Они ловили хитрую рыбу кайф в дырявые сети.
Леты, стиксы и лимбы расступались под их веслом.
Она не боялась ни бога, ни собственной смерти.
Он писал книги, от которых становилось светло.
Они беззлобно дразнили любителей хэпи-эндов.
Они знали, что все конечно, но многое надо успеть.
Она с колокольни плевала на все реноме и кредо.
Он никогда не был трусом, хотя вряд ли играл в хоккей.
Они нарочно не давали определения слову «счастье»,
но при этом прекрасно знали, из чего оно состоит.
Она имела в виду официальные штампы-печати.
Он любую радость всегда разливал на двоих.
Их встречи делились на любовь и прогулки по крышам.
Их руки были чисты и предназначены для чудес.
Их желания исполнял вечно пьяный эльф Чижик-Пыжик.
Она умела гадать на кофейной гуще, он – на воде.
Они были знакомы дольше, чем исчисляется время.
Глядя на них, судьба сокрушенно цокала языком.
Он один знал, как заставить ее дожить до апреля.
Она для него смеялась - запрокинув голову и легко.
***
Эта классика жанра, любимый, - без слез и с прямою спиной.
Искорежить, что нажито. Не длить ни разлук, ни прощаний.
Я б сломалась, наверное. Но только – есть несколько «но».
Ну а швы не заметят, как мы по ним затрещали.
Не звонить. Не писать. Горделиво молчать в SMS,
проклиная стократно «Мобильные телесистемы».
Не бояться волков, уходя в зачарованный лес.
От мигрени хронической лечиться свинцовым кистенем.
И в бездонную ночь опять издыхать от тоски,
разгребать тучи спама (английский нарощенный пенис).
Выбирать постоянно меж «abort», «retry» или «skip» -
выбирая «retry». Забывая и думать о «cancel».
Что случится потом – я узнаю. Но только – потом.
И за косточкой косточка – ляжет «рыба» в моем домино.
«От винта», говоришь? А если напиться – «винтом»?
Подари мне улыбку… Так больно, что даже смешно.
И назад тому несколько сотен замыленных лет
эту боль отрихтуют Ли Бо и, возможно, Исcа.
И откуда-то сверху - вальяжен, уверен и слеп –
Пограничный Господь дивится моим чудесам.
***
Никак не могу придумать, чем тебя одарить
за то, что ты есть, моя темноглазая радость,
усмирившая перманентно воюющий сектор Газа,
доказавшая, что воздух содержит не только иприт.

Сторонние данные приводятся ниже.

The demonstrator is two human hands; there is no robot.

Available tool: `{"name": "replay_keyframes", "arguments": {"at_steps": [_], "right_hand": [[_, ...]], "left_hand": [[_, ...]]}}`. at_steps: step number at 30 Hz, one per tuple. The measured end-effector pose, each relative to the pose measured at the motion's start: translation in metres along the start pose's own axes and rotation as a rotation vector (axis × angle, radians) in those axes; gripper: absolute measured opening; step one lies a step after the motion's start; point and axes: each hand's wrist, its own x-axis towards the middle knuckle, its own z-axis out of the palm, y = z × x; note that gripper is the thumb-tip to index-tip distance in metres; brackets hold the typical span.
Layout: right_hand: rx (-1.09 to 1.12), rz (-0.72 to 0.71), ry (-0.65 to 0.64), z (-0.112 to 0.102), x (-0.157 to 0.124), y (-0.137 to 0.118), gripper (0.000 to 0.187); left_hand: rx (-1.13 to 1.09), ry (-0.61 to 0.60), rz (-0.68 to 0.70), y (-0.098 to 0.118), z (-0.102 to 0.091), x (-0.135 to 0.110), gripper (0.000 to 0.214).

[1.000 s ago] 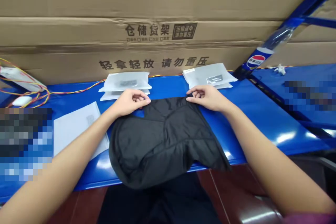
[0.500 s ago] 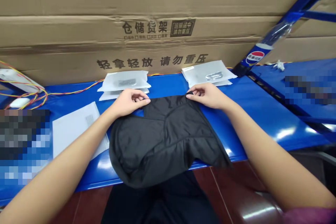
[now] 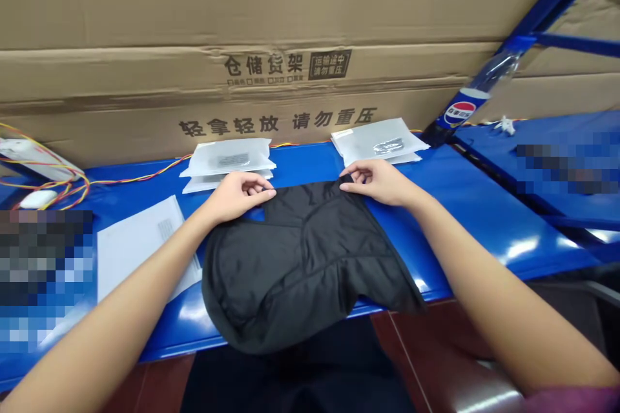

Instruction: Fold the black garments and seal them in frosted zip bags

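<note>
We have our left hand [image 3: 237, 196] and right hand [image 3: 378, 182] closed in light pinches on the two top corners of a black garment [image 3: 300, 264], which lies flat on the blue surface [image 3: 484, 226], running from between the hands toward us. A white plastic packet [image 3: 227, 160] sits just beyond the left hand, another [image 3: 376, 141] just beyond the right, and a paper sheet [image 3: 140, 248] lies left of the left hand. We seem to be squaring the top edge; the next move calls for even tension at both corners.
</note>
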Motion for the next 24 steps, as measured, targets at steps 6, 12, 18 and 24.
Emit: {"name": "replay_keyframes", "arguments": {"at_steps": [6,12,18,24], "right_hand": [[-0.037,-0.006,0.006,0.000,0.000,0.002,0.044],[-0.021,-0.013,0.041,0.000,0.000,-0.003,0.039],[0.041,-0.083,0.207,-0.014,-0.048,-0.033,0.030],[-0.144,-0.169,0.075,-0.004,-0.141,-0.042,0.023]], "left_hand": [[0.008,0.006,0.007,0.000,0.000,-0.001,0.043],[0.029,-0.030,0.013,0.007,-0.009,-0.001,0.040],[0.232,0.022,0.180,0.070,-0.029,-0.042,0.025],[0.521,-0.069,0.330,0.087,0.019,-0.136,0.024]]}}
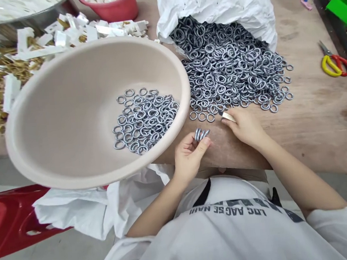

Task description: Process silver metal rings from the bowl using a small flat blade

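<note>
Several grey rings (202,134) are pinched side by side between the thumb and fingers of my left hand (188,157), just right of the basin's rim. My right hand (248,127) is closed around a small tool with a pale flat handle (229,117) and a dark tip; its exact kind I cannot make out. That tip points at the near edge of a large pile of grey rings (225,68) on the table. More loose rings (145,120) lie inside the big beige basin (53,116), gathered on its right side.
A white sack (217,0) opens over the back of the pile. Scissors (331,61) with yellow and red handles lie at right, near green pieces (344,1). White and brown parts (19,70), a metal bowl (30,21) and a red tub (114,7) stand behind the basin.
</note>
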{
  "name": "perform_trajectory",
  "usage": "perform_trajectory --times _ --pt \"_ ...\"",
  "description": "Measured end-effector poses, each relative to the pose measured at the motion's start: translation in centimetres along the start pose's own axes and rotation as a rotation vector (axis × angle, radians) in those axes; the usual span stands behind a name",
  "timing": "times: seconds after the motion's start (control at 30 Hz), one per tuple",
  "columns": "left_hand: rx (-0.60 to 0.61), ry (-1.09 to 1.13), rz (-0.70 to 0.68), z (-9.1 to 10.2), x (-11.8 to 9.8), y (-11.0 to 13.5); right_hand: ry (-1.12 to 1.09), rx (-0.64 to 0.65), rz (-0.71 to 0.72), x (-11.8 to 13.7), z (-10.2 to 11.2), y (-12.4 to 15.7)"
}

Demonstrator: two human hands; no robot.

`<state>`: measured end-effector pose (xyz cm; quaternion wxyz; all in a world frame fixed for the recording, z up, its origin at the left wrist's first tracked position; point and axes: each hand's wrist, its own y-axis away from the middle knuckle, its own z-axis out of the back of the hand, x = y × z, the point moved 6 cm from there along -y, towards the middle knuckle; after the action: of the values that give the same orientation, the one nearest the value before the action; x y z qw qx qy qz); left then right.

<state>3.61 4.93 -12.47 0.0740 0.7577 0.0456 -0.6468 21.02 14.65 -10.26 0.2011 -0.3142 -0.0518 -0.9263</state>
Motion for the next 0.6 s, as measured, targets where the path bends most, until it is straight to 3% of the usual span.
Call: perform_trajectory --times 0.13,0.23,0.37,0.6 --pt "0.069 0.180 0.070 -1.5 0.9 -0.5 -0.785 0.039 -0.145 0.7 0.0 3.9" --pt "0.218 0.235 0.123 -3.8 1.1 0.0 -1.114 0.005 -0.231 1.2 -1.1 6.2" --pt "0.353 0.263 0.191 -5.9 0.8 0.8 -1.252 -0.061 -0.264 0.5 -2.2 7.4" --pt "0.435 0.174 0.128 -7.4 0.4 1.4 -1.162 -0.126 -0.281 -0.2 -0.5 8.5"
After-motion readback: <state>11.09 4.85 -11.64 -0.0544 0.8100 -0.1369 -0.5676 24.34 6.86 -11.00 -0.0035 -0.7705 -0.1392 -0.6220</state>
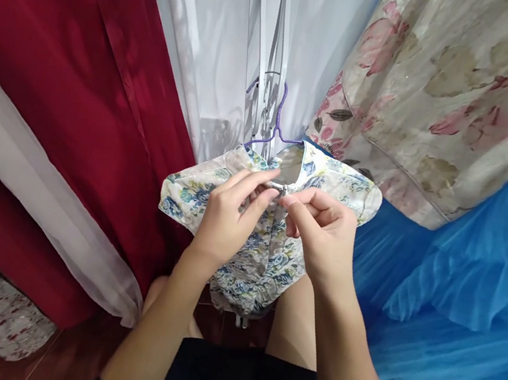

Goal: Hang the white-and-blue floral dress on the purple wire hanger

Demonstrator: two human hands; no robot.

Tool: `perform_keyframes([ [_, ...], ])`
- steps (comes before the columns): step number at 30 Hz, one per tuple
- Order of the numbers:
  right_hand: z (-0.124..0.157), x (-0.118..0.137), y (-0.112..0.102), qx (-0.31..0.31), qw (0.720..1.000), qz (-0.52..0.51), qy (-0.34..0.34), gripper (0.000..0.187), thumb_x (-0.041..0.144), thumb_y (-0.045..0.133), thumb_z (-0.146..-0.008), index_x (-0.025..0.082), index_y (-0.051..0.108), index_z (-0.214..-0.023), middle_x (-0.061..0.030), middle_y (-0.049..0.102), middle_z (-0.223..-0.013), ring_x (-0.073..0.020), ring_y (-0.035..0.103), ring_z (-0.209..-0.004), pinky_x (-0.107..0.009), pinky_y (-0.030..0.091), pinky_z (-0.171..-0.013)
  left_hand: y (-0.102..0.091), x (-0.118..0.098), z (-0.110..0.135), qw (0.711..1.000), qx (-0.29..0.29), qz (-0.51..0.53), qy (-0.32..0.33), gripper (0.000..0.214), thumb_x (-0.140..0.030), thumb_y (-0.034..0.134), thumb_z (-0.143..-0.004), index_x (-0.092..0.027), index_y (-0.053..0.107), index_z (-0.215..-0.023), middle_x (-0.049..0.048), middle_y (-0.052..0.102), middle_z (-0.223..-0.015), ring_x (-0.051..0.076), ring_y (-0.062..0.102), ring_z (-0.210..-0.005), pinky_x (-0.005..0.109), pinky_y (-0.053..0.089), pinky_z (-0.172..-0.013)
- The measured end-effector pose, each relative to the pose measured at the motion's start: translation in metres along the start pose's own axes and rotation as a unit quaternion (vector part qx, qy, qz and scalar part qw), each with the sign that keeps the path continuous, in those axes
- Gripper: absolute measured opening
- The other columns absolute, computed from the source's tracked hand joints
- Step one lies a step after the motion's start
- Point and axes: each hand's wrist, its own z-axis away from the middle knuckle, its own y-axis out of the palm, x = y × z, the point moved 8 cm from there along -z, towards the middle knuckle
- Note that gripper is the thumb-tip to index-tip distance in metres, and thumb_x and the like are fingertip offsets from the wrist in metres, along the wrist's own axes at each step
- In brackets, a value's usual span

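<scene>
A small white dress with a blue and yellow flower print hangs on a purple hanger straight ahead of me. My left hand and my right hand meet at the dress's collar. Both hands pinch the fabric at the neck opening, fingertips almost touching. What sits between the fingertips is too small to make out.
A dark red curtain with a white sheer band fills the left. White sheer fabric hangs behind the hanger. A pink-flowered cream cloth hangs at upper right, above blue tulle. My legs and a reddish floor show below.
</scene>
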Motion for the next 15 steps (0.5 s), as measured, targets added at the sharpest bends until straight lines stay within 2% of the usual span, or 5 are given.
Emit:
perform_keyframes([
  [2, -0.007, -0.003, 0.001, -0.003, 1.0, 0.001, -0.003, 0.021, 0.03, 0.069, -0.085, 0.018, 0.063, -0.069, 0.0045, 0.053, -0.048, -0.0078, 0.042, -0.042, -0.022, 0.032, -0.044, 0.004, -0.006, -0.014, 0.998, 0.03, -0.045, 0.035, 0.016, -0.025, 0.057, -0.1, -0.019, 0.071, -0.097, 0.0023, 0.068, -0.09, 0.015, 0.061, -0.081, 0.026, 0.049, -0.077],
  [4, -0.015, -0.012, 0.003, -0.006, 1.0, -0.003, -0.001, 0.023, 0.03, 0.069, -0.083, 0.019, 0.058, -0.065, 0.0056, 0.05, -0.048, -0.007, 0.038, -0.043, -0.022, 0.028, -0.043, 0.004, -0.012, -0.019, 0.996, 0.016, -0.072, 0.06, 0.018, -0.026, 0.057, -0.1, -0.018, 0.069, -0.089, 0.0015, 0.067, -0.086, 0.014, 0.061, -0.08, 0.026, 0.048, -0.077],
  [8, -0.023, -0.042, 0.01, -0.002, 1.0, 0.009, 0.017, 0.024, 0.024, 0.066, -0.077, 0.02, 0.051, -0.06, 0.0066, 0.044, -0.05, -0.0068, 0.035, -0.045, -0.022, 0.025, -0.045, -0.025, -0.004, -0.025, 0.991, -0.109, -0.064, 0.051, 0.017, -0.028, 0.059, -0.098, -0.018, 0.068, -0.088, 0.0012, 0.067, -0.085, 0.014, 0.062, -0.083, 0.027, 0.048, -0.08],
  [11, -0.015, -0.062, 0.01, 0.006, 0.999, 0.018, 0.047, 0.023, 0.022, 0.065, -0.074, 0.02, 0.049, -0.058, 0.0076, 0.04, -0.048, -0.0065, 0.033, -0.045, -0.022, 0.024, -0.046, -0.068, 0.039, -0.026, 0.97, -0.242, -0.003, -0.01, 0.018, -0.034, 0.063, -0.096, -0.019, 0.069, -0.087, 0.0014, 0.065, -0.082, 0.015, 0.061, -0.08, 0.027, 0.05, -0.078],
  [15, 0.003, -0.071, 0.008, 0.018, 0.997, 0.011, 0.074, 0.02, 0.021, 0.064, -0.074, 0.019, 0.052, -0.059, 0.0082, 0.039, -0.048, -0.0062, 0.03, -0.045, -0.022, 0.022, -0.046, -0.108, 0.135, 0.002, 0.901, -0.364, 0.183, -0.149, 0.02, -0.028, 0.067, -0.092, -0.017, 0.061, -0.076, -0.0024, 0.056, -0.07, 0.01, 0.056, -0.067, 0.021, 0.051, -0.071],
])
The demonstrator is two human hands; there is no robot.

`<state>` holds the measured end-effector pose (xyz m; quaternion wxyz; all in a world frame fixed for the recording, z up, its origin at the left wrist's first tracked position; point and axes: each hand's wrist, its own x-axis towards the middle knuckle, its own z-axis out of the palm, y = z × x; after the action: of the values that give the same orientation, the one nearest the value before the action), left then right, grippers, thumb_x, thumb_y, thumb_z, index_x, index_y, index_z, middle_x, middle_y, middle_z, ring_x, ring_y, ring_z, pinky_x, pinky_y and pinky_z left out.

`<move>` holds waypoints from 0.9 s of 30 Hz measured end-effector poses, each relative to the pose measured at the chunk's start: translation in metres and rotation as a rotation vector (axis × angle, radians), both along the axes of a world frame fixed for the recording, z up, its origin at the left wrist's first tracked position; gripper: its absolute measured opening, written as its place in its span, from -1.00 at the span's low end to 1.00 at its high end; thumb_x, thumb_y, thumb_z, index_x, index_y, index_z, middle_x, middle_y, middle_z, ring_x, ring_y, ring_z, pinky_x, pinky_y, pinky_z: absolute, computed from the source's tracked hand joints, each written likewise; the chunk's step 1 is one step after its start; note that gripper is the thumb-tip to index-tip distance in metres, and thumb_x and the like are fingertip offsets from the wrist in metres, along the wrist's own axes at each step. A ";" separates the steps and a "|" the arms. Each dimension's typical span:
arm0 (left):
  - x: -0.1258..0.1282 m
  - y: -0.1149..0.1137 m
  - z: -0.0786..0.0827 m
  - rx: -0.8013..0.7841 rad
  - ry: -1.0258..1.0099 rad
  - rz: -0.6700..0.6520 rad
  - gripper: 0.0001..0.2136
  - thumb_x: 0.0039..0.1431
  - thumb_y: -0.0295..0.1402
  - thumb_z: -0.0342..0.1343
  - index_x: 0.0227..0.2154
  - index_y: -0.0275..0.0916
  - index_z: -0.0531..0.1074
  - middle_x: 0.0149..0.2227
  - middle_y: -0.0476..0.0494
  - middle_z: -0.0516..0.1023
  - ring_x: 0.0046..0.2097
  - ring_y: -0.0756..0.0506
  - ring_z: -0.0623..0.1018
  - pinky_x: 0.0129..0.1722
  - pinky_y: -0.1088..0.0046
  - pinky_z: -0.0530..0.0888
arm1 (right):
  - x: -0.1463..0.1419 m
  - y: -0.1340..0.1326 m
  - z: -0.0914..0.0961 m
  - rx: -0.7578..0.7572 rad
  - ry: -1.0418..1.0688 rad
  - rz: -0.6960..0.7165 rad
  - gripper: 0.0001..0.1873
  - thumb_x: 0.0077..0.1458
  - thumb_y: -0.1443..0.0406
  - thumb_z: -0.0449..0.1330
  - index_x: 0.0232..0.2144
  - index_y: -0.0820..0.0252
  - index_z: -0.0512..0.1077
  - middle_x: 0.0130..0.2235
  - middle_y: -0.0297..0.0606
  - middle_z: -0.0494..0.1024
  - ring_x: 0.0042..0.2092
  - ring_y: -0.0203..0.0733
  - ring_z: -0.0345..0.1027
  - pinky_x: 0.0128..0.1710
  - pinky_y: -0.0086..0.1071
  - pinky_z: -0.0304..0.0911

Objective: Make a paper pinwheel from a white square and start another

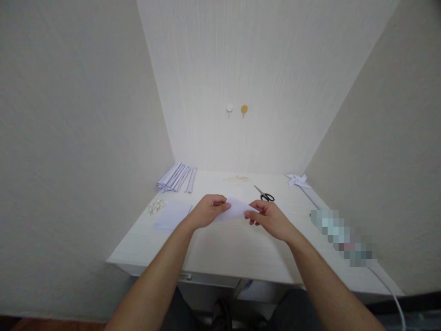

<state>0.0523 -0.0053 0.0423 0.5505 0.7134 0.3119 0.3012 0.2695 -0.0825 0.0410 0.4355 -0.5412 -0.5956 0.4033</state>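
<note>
A small folded sheet of white paper [237, 208] is held just above the middle of the pale table [223, 253]. My left hand [207, 210] pinches its left edge with thumb and fingers closed. My right hand [270, 218] grips its right corner, fingers curled. The paper looks folded into a pointed, triangular shape between the two hands.
Black-handled scissors [264, 193] lie just beyond my right hand. A bundle of rolled paper sticks [176, 177] lies at the back left, flat white sheets [172, 215] and a small pile of pins or beads [155, 206] at left. A paper pinwheel [298, 180] lies at the back right. Walls close in on three sides.
</note>
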 end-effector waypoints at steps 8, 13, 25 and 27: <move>-0.009 -0.038 -0.021 -0.166 -0.164 0.200 -0.65 -0.17 -0.12 0.41 -0.43 -0.29 0.53 -0.50 -0.04 0.50 -0.46 0.01 0.40 -0.47 0.51 0.32 | -0.017 -0.018 -0.019 -0.033 0.112 -0.062 -0.72 -0.10 0.14 0.41 -0.49 0.21 0.48 -0.53 -0.31 0.58 -0.52 -0.29 0.39 -0.48 -0.42 0.29; 0.005 -0.048 -0.048 -0.255 -0.258 0.316 -0.60 -0.04 -0.01 0.32 -0.44 -0.30 0.48 -0.44 -0.14 0.56 -0.42 -0.01 0.51 -0.35 0.44 0.46 | -0.023 -0.010 -0.031 -0.055 0.275 -0.191 -0.64 -0.15 0.07 0.41 -0.48 0.19 0.42 -0.46 -0.24 0.62 -0.50 -0.30 0.43 -0.46 -0.42 0.35; 0.055 0.038 -0.077 -0.197 -0.279 0.398 -0.57 -0.08 0.04 0.29 -0.62 -0.28 0.41 -0.56 -0.09 0.50 -0.51 0.00 0.45 -0.44 0.46 0.38 | -0.004 0.066 -0.065 -0.208 0.396 -0.122 -0.63 -0.20 0.13 0.49 -0.55 0.23 0.44 -0.50 -0.22 0.61 -0.54 -0.30 0.44 -0.54 -0.45 0.36; 0.061 0.053 -0.082 -0.197 -0.273 0.386 -0.57 -0.11 0.04 0.29 -0.63 -0.27 0.41 -0.56 -0.09 0.51 -0.53 0.00 0.44 -0.45 0.44 0.39 | 0.002 0.081 -0.072 -0.202 0.392 -0.096 -0.61 -0.22 0.11 0.50 -0.56 0.21 0.42 -0.53 -0.25 0.59 -0.56 -0.32 0.40 -0.56 -0.45 0.35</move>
<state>0.1134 0.0473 -0.0397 0.5866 0.5364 0.3926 0.4626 0.2718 -0.0018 -0.0306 0.5052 -0.5212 -0.4295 0.5372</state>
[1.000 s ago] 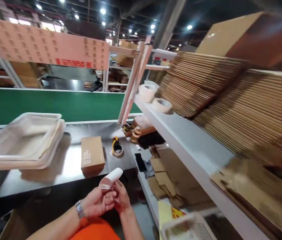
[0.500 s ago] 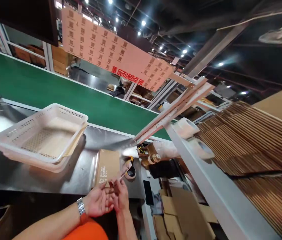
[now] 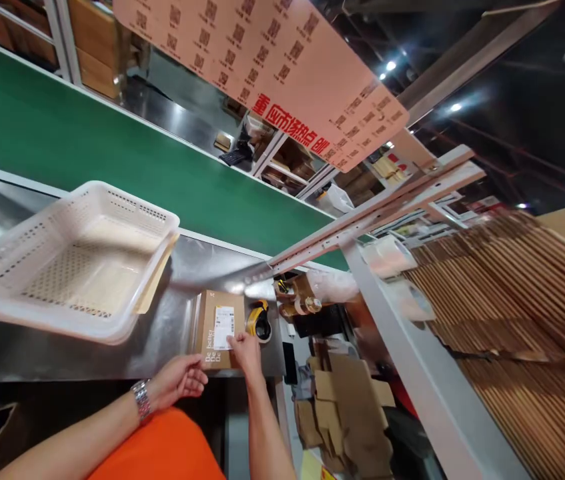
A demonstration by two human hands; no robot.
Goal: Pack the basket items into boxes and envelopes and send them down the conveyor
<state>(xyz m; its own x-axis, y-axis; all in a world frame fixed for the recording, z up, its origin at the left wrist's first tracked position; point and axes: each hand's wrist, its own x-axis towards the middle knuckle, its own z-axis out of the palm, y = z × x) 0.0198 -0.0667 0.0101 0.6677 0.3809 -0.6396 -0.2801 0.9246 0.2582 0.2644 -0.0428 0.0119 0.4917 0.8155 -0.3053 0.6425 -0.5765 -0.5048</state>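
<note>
A brown cardboard box [image 3: 209,308] with white lettering lies on the steel table in front of me. On its top is a white shipping label [image 3: 224,320], lying roughly straight along the box. The fingertips of my right hand [image 3: 246,352] are closed at the label's lower right edge. My left hand [image 3: 181,381], with a metal watch [image 3: 141,399] on the wrist, hovers at the box's near left corner. Its fingers are loosely curled and apart, with nothing in them. Beside the box, to the right, sits a yellow and black tape dispenser [image 3: 258,321].
White plastic baskets [image 3: 112,327] stand at the left of the steel table [image 3: 172,353]. Behind runs a green conveyor belt [image 3: 202,207]. A pink code sheet [image 3: 282,87] hangs above. At right are a metal post, tape rolls [image 3: 387,257] and stacked flat cartons [image 3: 522,287].
The label, held above the box in my right hand before, now lies on the box top. My left hand has moved left, away from the right. The view has tilted downward.
</note>
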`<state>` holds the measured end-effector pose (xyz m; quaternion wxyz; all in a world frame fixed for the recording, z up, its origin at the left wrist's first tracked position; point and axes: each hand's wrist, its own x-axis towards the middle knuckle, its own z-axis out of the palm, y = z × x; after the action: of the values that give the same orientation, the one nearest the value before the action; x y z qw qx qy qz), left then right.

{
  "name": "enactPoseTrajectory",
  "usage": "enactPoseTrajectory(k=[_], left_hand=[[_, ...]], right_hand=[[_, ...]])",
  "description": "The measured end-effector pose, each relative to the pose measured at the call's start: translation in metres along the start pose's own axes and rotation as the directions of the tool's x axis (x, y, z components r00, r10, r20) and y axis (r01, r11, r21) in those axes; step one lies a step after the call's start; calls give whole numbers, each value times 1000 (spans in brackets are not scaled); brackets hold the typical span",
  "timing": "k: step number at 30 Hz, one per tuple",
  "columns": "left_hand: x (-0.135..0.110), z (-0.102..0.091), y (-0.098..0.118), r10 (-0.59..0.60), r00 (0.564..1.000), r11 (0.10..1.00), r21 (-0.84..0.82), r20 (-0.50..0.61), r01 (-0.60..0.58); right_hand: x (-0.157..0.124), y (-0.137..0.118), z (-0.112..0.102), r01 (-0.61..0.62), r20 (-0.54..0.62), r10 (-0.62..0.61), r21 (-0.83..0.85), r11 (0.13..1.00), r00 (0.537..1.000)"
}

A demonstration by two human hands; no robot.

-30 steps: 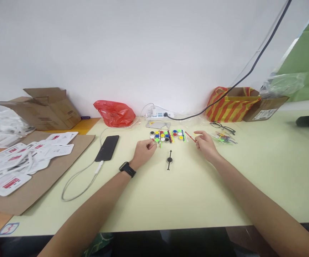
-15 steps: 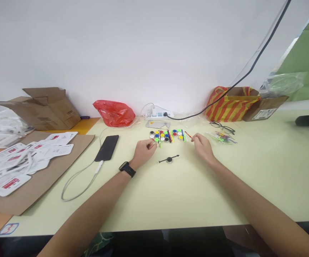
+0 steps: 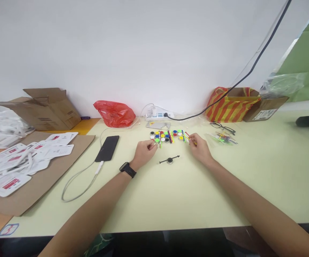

Никак не могу придумать, как тебе рассказать
о том, что не поддается вербальному выраженью.
Но ты ведь чувствуешь, как светлеют мои глаза...
Ради тебя - стану той самой красивой мишенью.
Никак не могу придумать, чем тебя отогреть -
похоже, подзатянулся поход на Северный полюс.
Поверь, жизнь все равно прекрасна... А смерть -
не страшна совсем. К тому же, наступит после
того, как я-таки надежный придумаю метод
сохранения натуральной структуры тепла -
безо всяких припарок, примочек, таблеток...
Любая боль - не боль, если делится пополам.
Улыбайся. Дыши. И - оставайся светлым.
***
- Все меняется... к лучшему? - Я полагаю, что - да.
И атлант пошевелит плечом, сотрясая основы.
В наших чашках сегодня - не чай, а живая вода.
Я люблю тебя, жизнь, хоть порою ты пахнешь хреново.
От внеплановой вязки рождается странная помесь,
и ее красота ясна далеко не для всех.
Между двух городов, где от стен отражается смех,
я сегодня не сплю и пишу нашу долгую повесть.
Все пути начинались от наших дверей, и мы выбрали - этот,
далеко уводящий от "просто стрельнуть сигарет".
Иногда даже черная кошка становится доброй приметой…
- Все меняется... Ты не уйдешь? - Ну конечно же, нет.